Ghost In The Shell : lost in translation
On 4 avril 2017 by rachidouadahL’adaptation de l’animé de Mamoru Oshii ne manque pas de sentiments mais est dépourvue d’âme.
Le Ghost In The Shell de Masamune Shirow, l’originel manga dessiné, a 30 ans. Depuis 1991, on peut compter trois longs-métrages et deux séries issus de cet univers. L’ensemble de l’oeuvre est d’une complexité telle que seul l’animé de 1995 est resté dans les annales, accédant au statut de film-culte. C’est ce manga qui est ici décliné, abâtardi pour devenir un produit conforme aux canons hollywoodiens.

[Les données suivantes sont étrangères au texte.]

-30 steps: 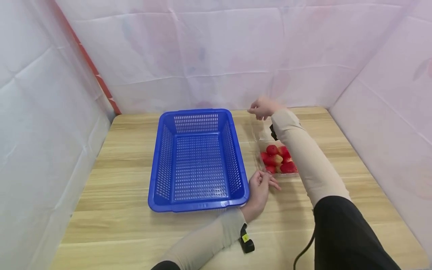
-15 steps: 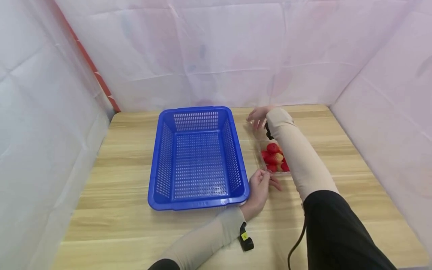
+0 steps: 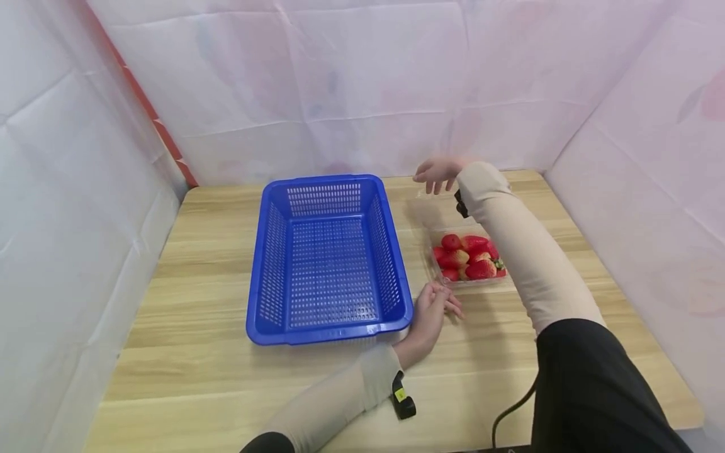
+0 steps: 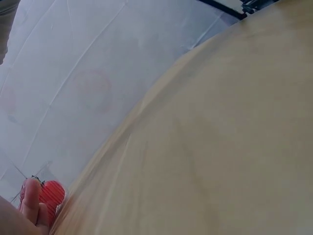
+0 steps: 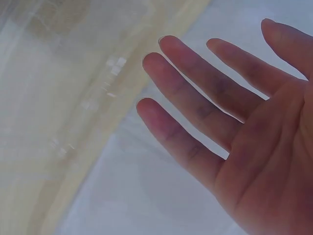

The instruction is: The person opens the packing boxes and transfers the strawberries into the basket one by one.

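Note:
A clear plastic box (image 3: 472, 283) filled with red strawberries (image 3: 481, 269) stands on the table right of the blue basket. My left hand (image 3: 428, 318) is at its near left corner, thumb and index finger pinching the rim there while the other fingers stretch past it. In the left wrist view the left hand (image 4: 24, 215) partly covers the strawberries (image 4: 53, 192). My right hand (image 3: 438, 174) hovers beyond the box, over its see-through, folded-back lid (image 3: 436, 211). Seen from the right wrist, the right hand (image 5: 220, 117) has straight, spread fingers with nothing in them.
A blue perforated basket (image 3: 259, 251) with nothing in it stands left of the box, close to my left hand. White sheets (image 3: 255, 82) enclose the wooden table (image 3: 187, 302) at the back and sides. A cable (image 3: 512, 409) hangs below my right arm.
My right hand first lowers onto the lid behind the strawberries, then lifts away to the back with its fingers spread. The left hand stays at the box's corner.

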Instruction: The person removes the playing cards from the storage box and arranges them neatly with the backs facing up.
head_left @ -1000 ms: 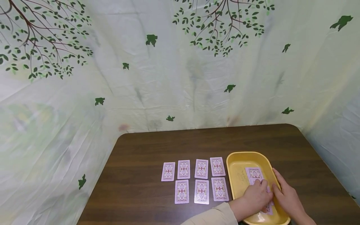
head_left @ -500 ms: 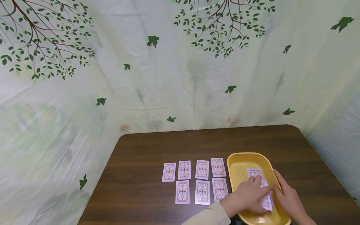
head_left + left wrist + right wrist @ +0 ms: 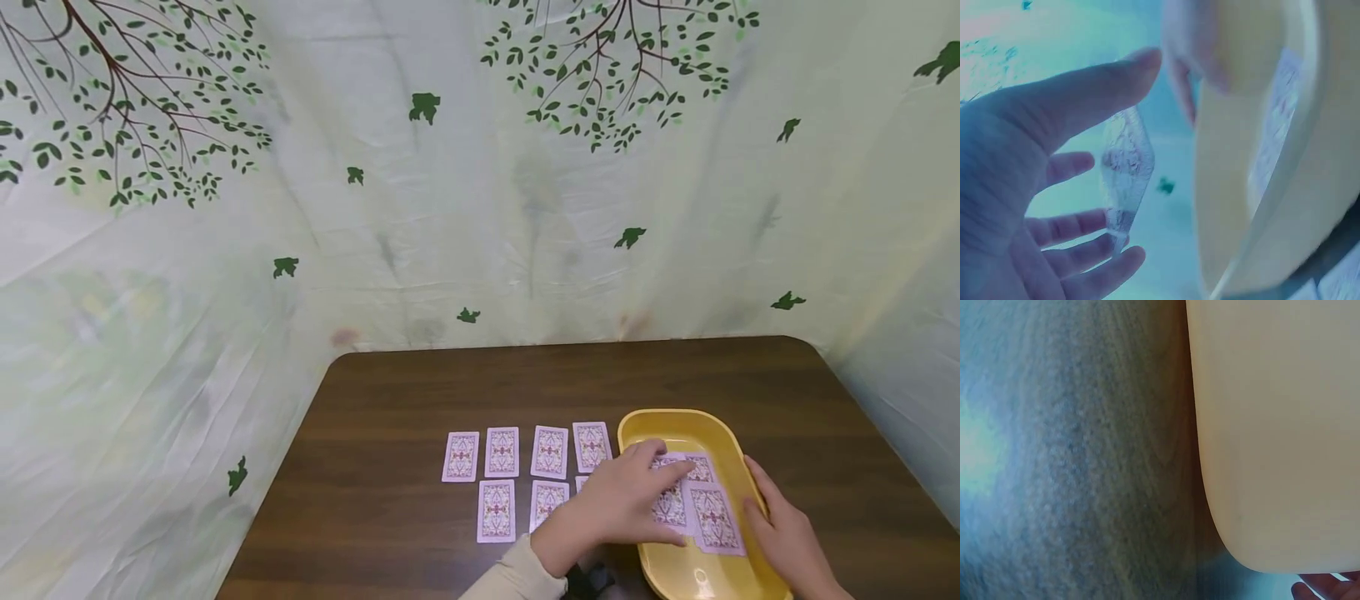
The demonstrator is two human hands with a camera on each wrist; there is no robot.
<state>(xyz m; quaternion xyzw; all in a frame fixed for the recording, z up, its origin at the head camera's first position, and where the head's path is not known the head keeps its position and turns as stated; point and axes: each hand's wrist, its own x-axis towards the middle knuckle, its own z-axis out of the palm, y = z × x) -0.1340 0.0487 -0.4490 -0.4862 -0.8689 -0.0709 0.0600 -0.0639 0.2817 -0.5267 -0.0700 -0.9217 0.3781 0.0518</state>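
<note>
A yellow tray stands at the right of the table. Over its left side, my left hand holds a purple-backed playing card. In the left wrist view that card spans from near the thumb to the fingers. Another face-down card lies in the tray, overlapping one beyond it. With the thumb over the right rim and fingers outside, my right hand grips the tray. The right wrist view shows mostly the tray's outer wall.
Left of the tray, face-down cards lie in two rows on the brown table, including a far-row card and a near-row card. My left arm hides part of the near row. A leaf-print curtain hangs behind.
My left hand has lifted from the cards in the tray and moved left, bringing a card with it. The right hand stays on the rim. The view has shifted slightly.
</note>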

Dès le début, le scénario s’écarte du premier film en donnant une identité humaine à l’héroïne. Ses errements métaphysiques sont ensuite réduits à des interrogatoires, sa quête existentielle à une simple enquête sur un serial killer cybernétique. Le manga était certes un mille-feuilles philosophique, policier et politique. Mais de cette pâtisserie très (trop) subtile, les auteurs du films ont soustrait les ingrédients les plus fins et ont augmenté la proportion de sucre et de crème. La ville dans laquelle évoluent les personnages est saturée d’hologrammes, convoquant les architectures de New York, Tokyo et Hong Kong (théoriquement, l’action se déroule à Tokyo). Le film garde quelques plans clés qui le font hésiter entre hommage et trahison. Le sexisme adolescent et otaku du manga est toujours là : la combinaison d’invisibilité de Scarlett Johansson tient plutôt du burkini couleur chair que de la cape de Harry Potter. Elle lui colle à la peau et on voit tout, y compris l’asexualité de l’héroïne qui ne possède ni vulve, ni tétons, mais, comme sur l’affiche de 1995, une « grosse paire de nibards », ainsi que disent certains hommes élégants.

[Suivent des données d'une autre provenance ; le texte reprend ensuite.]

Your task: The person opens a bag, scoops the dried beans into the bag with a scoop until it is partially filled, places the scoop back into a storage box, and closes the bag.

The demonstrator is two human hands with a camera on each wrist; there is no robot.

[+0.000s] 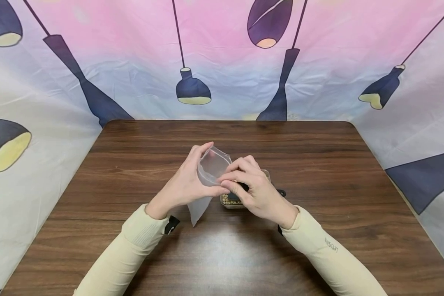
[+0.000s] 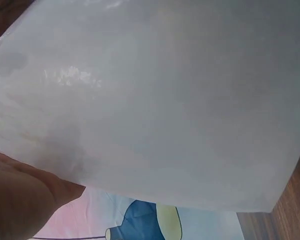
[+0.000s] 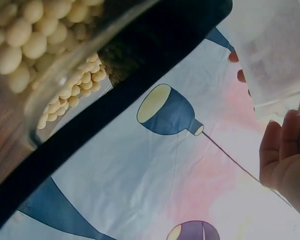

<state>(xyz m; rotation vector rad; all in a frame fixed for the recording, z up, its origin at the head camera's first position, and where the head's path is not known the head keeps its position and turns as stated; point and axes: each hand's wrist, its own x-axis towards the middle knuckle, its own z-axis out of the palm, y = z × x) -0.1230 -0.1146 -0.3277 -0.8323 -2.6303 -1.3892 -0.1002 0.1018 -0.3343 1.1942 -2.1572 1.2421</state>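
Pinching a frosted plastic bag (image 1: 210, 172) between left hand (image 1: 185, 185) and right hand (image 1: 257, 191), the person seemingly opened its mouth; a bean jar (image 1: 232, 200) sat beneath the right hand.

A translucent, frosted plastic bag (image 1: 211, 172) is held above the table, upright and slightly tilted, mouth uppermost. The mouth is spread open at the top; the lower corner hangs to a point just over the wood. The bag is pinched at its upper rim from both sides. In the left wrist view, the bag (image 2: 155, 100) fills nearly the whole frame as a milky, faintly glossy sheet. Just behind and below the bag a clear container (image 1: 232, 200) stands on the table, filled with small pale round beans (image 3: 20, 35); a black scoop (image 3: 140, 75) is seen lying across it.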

La fin hautement spéculative du dessin-animé est remplacée par une happy-end mièvre. La disparition de la musique de Kenji Kawai est le signe le plus voyant de cette corruption, d’un bug ou d’un hack généralisés. Avec elle disparaissent les longs moments contemplatifs, sans dialogues, qui étaient la signature cinématographique de Mamoru Oshii et la traduction audiovisuelle du questionnement identitaire de l’héroïne, la colonne vertébrale thématique de la « franchise » Ghost In The Shell. Voilà 30 ans que celle-ci explore le thème de l’humanité et de sa suite, le transhumanisme, cette idéologie actuelle qui prévoit et veut la migration du corps humain vers la machine dans un futur proche. Alors quand dans ce film de 2017, les protagonistes se font greffer des prothèses cybernétiques sans trop se poser de questions sur les conséquences, c’est nous qui nous posons des questions sur l’omniprésence de l’informatique dans notre quotidien. De nos jours, la technologie a changé nos vies et suscite des débats infinis. Dans ce Ghost In The Shell, elle suscite surtout des scènes d’action.
Pour finir, les personnages ont subi le phénomène du blanchiment ou « whitewashing ». Nous sommes donc en face d’un remake formaté pour un public occidental et mondialisé. L’héroïne est affublée d’un patronyme irlandais, « Mira Killan », et seul Takeshi Kitano (qui nous manque beaucoup au cinéma) s’exprime, pour une raison inconnue, dans sa langue d’origine. On pourrait pardonner ce lavage de cerveau et d’acteurs si seulement le film avait conservé son esprit originel, comme dit dans les termes de l’histoire, son « ghost ». Dans une scène qui dépasse les intentions des cinéastes, la comédienne vedette (formatée par ses rôles dans Avengers et Lucy) enterre quasiment le personnage qu’elle a essayé de jouer, le major Motoko Kusanagi. Qu’est-ce que l’âme ou le ghost qui habite cette enveloppe occidentalisé mais d’origine nippone ? Le film s’en fiche pas mal en vérité, en nous laissant un banal quoique bien intentionné blockbuster américain d’où a disparu également la prosodie particulière de la langue japonaise.
Ghost In The Shell. Réalisation : Rupert Sanders. Scénario : d’après Shirow Masamune, et Jamie Moss, William Wheeler, Ethan Kruger. Musique : Lorne Balfe, Clint Mansell. Photographie : Jess Hall. Interprétation : Scarlett Johansson, Pilou Asbæk, Takeshi Kitano, Juliette Binoche. Etats-Unis, 2017. Sortie française le 29 mars 2017.